All of the listing below must be repeated word for word. Pictures are the only thing to omit.
*** Material provided Section Begins ***
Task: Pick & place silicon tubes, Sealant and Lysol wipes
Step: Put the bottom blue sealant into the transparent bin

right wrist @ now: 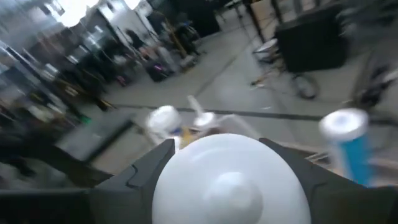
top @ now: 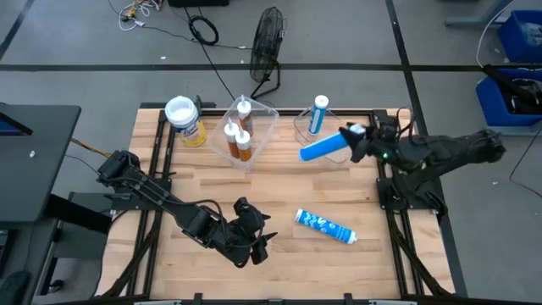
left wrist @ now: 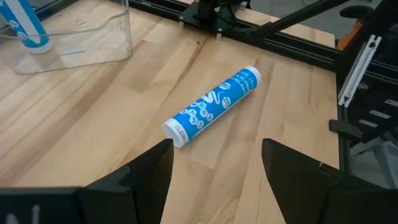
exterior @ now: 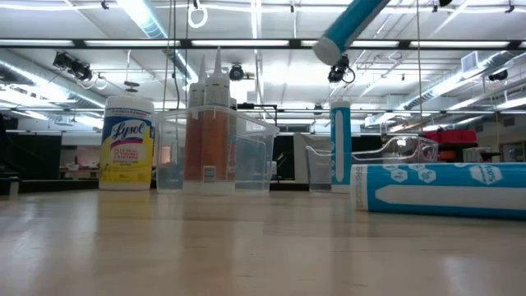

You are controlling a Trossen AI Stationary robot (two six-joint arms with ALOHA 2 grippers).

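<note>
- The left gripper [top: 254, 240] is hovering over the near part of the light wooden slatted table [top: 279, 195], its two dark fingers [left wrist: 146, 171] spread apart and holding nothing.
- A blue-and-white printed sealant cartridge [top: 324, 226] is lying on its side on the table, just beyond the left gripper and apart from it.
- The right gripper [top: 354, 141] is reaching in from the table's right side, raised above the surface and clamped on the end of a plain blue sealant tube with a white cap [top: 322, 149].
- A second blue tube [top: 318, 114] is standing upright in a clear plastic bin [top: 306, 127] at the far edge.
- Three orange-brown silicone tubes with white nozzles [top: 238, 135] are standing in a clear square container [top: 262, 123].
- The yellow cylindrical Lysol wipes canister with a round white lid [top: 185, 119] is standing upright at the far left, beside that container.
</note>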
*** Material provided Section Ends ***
* **Response**:
Task: Pick & place silicon tubes, Sealant and Lysol wipes
Step: Put the bottom blue sealant into the transparent bin

right wrist @ now: 
top @ now: 
left wrist @ now: 
exterior @ now: 

You are controlling a Trossen AI Stationary robot (two six-joint arms with ALOHA 2 grippers).

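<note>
- The left gripper [top: 254, 240] is hovering over the near part of the light wooden slatted table [top: 279, 195], its two dark fingers [left wrist: 146, 171] spread apart and holding nothing.
- A blue-and-white printed sealant cartridge [top: 324, 226] is lying on its side on the table, just beyond the left gripper and apart from it.
- The right gripper [top: 354, 141] is reaching in from the table's right side, raised above the surface and clamped on the end of a plain blue sealant tube with a white cap [top: 322, 149].
- A second blue tube [top: 318, 114] is standing upright in a clear plastic bin [top: 306, 127] at the far edge.
- Three orange-brown silicone tubes with white nozzles [top: 238, 135] are standing in a clear square container [top: 262, 123].
- The yellow cylindrical Lysol wipes canister with a round white lid [top: 185, 119] is standing upright at the far left, beside that container.
</note>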

Here the exercise is finished.